AIM OF THE TASK – A word-for-word restatement of the data is what is needed.
╭──
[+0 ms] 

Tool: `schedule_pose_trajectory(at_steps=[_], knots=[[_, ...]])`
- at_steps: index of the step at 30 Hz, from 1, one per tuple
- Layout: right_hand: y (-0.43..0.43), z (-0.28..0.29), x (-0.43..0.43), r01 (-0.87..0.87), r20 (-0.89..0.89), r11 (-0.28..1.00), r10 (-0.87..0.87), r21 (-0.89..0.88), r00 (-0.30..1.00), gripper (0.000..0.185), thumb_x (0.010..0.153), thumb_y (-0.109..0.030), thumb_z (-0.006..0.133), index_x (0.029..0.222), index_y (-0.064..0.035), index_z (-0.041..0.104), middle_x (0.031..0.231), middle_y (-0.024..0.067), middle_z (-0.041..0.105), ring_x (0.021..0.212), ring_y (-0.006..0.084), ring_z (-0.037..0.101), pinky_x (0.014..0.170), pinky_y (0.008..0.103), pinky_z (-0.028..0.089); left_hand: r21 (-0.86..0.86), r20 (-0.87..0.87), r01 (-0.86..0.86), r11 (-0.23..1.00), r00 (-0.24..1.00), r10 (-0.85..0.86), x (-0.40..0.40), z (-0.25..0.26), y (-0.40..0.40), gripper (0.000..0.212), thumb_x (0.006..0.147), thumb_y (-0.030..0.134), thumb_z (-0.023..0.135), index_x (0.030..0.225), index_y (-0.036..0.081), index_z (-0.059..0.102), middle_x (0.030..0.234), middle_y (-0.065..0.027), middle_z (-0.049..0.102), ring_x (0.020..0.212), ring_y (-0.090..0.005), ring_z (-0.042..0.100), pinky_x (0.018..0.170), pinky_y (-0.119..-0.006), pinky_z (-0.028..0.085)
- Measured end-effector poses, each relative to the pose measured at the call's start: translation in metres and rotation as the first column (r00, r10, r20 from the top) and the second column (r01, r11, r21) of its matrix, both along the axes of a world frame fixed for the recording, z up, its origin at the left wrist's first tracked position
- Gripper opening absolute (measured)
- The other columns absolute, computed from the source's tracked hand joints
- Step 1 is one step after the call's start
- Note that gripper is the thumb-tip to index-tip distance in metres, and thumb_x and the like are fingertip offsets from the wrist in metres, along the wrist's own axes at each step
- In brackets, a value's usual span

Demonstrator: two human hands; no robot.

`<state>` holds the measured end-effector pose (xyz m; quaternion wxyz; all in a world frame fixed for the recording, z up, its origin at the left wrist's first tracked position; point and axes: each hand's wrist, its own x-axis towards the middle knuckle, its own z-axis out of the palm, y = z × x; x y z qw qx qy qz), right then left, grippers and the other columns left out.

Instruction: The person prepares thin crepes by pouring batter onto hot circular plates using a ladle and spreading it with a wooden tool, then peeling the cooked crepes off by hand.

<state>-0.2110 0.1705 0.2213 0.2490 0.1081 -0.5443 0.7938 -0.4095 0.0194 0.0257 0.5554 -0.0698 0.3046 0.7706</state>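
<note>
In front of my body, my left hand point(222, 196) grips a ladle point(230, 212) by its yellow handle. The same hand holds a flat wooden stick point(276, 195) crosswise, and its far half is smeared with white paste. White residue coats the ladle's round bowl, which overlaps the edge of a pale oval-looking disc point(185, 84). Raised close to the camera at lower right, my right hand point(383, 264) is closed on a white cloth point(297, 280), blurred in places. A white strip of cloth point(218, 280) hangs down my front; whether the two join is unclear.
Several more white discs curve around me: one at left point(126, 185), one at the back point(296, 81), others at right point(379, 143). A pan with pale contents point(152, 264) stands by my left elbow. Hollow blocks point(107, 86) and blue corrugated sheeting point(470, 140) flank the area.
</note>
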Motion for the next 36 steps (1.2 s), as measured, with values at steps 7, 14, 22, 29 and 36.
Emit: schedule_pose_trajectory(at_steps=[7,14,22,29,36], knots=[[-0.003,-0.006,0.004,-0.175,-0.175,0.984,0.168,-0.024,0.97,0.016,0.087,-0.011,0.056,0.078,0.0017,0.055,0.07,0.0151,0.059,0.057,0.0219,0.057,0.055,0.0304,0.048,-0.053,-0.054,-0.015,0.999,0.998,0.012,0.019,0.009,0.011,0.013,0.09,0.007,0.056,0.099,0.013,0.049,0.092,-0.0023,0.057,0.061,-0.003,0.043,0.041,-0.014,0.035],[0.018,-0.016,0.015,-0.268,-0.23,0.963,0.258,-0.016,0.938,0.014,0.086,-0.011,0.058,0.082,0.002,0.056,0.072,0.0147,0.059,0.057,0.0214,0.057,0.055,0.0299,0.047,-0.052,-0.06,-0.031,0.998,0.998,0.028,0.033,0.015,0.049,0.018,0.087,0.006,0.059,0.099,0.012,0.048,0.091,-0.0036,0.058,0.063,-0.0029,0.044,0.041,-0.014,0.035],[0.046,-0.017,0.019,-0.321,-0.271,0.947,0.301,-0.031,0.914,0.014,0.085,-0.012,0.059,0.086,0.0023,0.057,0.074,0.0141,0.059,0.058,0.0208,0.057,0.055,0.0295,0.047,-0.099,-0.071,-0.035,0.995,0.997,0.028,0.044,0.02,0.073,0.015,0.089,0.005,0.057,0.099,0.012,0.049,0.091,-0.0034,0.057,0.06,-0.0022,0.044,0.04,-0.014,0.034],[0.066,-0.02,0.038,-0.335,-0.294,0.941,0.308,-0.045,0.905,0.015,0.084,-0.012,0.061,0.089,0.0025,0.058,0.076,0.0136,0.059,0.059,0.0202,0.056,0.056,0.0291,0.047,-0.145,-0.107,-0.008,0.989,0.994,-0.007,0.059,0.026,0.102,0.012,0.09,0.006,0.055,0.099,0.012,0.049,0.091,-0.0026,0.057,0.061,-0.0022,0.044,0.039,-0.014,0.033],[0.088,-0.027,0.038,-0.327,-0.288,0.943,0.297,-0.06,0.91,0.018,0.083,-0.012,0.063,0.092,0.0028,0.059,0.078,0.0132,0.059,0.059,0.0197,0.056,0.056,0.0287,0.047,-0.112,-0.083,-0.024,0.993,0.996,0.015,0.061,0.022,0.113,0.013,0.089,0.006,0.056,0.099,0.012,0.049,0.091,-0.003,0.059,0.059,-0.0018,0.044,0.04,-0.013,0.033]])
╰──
RESPONSE AREA –
[+0 ms] 

Tool: `schedule_pose_trajectory(at_steps=[_], knots=[[_, ...]])`
- at_steps: index of the step at 30 Hz, from 1, one per tuple
- Layout: right_hand: y (-0.43..0.43), z (-0.28..0.29), x (-0.43..0.43), r01 (-0.87..0.87), r20 (-0.89..0.89), r11 (-0.28..1.00), r10 (-0.87..0.87), r21 (-0.89..0.88), r00 (-0.30..1.00), gripper (0.000..0.185), thumb_x (0.010..0.153), thumb_y (-0.109..0.030), thumb_z (-0.006..0.133), index_x (0.029..0.222), index_y (-0.064..0.035), index_z (-0.041..0.104), middle_x (0.031..0.231), middle_y (-0.024..0.067), middle_z (-0.041..0.105), ring_x (0.021..0.212), ring_y (-0.006..0.084), ring_z (-0.037..0.101), pinky_x (0.014..0.170), pinky_y (0.008..0.103), pinky_z (-0.028..0.089); left_hand: r21 (-0.86..0.86), r20 (-0.87..0.87), r01 (-0.86..0.86), r11 (-0.23..1.00), r00 (-0.24..1.00), r10 (-0.85..0.86), x (-0.40..0.40), z (-0.25..0.26), y (-0.40..0.40), gripper (0.000..0.212), thumb_x (0.006..0.147), thumb_y (-0.030..0.134), thumb_z (-0.023..0.135), index_x (0.030..0.225), index_y (-0.036..0.081), index_z (-0.059..0.102), middle_x (0.030..0.234), middle_y (-0.065..0.027), middle_z (-0.049..0.102), ring_x (0.020..0.212), ring_y (-0.090..0.005), ring_z (-0.042..0.100), pinky_x (0.018..0.170), pinky_y (-0.119..-0.006), pinky_z (-0.028..0.085)
- Measured end-effector poses, each relative to the pose measured at the call's start: translation in metres and rotation as the first column (r00, r10, r20 from the top) and the second column (r01, r11, r21) of its matrix, both along the axes of a world frame fixed for the recording, z up, its origin at the left wrist's first tracked position
- Gripper opening absolute (measured)
- The other columns absolute, computed from the source's tracked hand joints
- Step 1 is one step after the call's start
- Note that gripper is the thumb-tip to index-tip distance in metres, and thumb_x and the like are fingertip offsets from the wrist in metres, along the wrist's own axes at each step
- In brackets, a value's usual span

Demonstrator: two human hands; no robot.

`<state>` holds the measured end-effector pose (xyz m; quaternion wxyz; all in a world frame fixed for the recording, z up, its origin at the left wrist's first tracked position; point and axes: each hand's wrist, its own x-axis towards the middle knuckle, its own z-axis out of the palm, y = z × x; x y z qw qx qy qz), right then left, grippers and the other columns left out.

Instruction: The person prepares thin crepes by pouring batter onto hot circular plates using a ladle and spreading it with a wooden tool, then peeling the cooked crepes off by hand.

<state>-0.2110 0.1705 0.2213 0.2490 0.1081 -0.5443 0.7938 -0.4095 0.0194 0.0257 0.5554 -0.0698 0.3046 0.7706</state>
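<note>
In front of my body, my left hand point(222, 196) grips a ladle point(230, 212) by its yellow handle. The same hand holds a flat wooden stick point(276, 195) crosswise, and its far half is smeared with white paste. White residue coats the ladle's round bowl, which overlaps the edge of a pale oval-looking disc point(185, 84). Raised close to the camera at lower right, my right hand point(383, 264) is closed on a white cloth point(297, 280), blurred in places. A white strip of cloth point(218, 280) hangs down my front; whether the two join is unclear.
Several more white discs curve around me: one at left point(126, 185), one at the back point(296, 81), others at right point(379, 143). A pan with pale contents point(152, 264) stands by my left elbow. Hollow blocks point(107, 86) and blue corrugated sheeting point(470, 140) flank the area.
</note>
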Motion for the next 36 steps (1.2 s), as measured, with values at steps 7, 14, 22, 29 and 36.
Emit: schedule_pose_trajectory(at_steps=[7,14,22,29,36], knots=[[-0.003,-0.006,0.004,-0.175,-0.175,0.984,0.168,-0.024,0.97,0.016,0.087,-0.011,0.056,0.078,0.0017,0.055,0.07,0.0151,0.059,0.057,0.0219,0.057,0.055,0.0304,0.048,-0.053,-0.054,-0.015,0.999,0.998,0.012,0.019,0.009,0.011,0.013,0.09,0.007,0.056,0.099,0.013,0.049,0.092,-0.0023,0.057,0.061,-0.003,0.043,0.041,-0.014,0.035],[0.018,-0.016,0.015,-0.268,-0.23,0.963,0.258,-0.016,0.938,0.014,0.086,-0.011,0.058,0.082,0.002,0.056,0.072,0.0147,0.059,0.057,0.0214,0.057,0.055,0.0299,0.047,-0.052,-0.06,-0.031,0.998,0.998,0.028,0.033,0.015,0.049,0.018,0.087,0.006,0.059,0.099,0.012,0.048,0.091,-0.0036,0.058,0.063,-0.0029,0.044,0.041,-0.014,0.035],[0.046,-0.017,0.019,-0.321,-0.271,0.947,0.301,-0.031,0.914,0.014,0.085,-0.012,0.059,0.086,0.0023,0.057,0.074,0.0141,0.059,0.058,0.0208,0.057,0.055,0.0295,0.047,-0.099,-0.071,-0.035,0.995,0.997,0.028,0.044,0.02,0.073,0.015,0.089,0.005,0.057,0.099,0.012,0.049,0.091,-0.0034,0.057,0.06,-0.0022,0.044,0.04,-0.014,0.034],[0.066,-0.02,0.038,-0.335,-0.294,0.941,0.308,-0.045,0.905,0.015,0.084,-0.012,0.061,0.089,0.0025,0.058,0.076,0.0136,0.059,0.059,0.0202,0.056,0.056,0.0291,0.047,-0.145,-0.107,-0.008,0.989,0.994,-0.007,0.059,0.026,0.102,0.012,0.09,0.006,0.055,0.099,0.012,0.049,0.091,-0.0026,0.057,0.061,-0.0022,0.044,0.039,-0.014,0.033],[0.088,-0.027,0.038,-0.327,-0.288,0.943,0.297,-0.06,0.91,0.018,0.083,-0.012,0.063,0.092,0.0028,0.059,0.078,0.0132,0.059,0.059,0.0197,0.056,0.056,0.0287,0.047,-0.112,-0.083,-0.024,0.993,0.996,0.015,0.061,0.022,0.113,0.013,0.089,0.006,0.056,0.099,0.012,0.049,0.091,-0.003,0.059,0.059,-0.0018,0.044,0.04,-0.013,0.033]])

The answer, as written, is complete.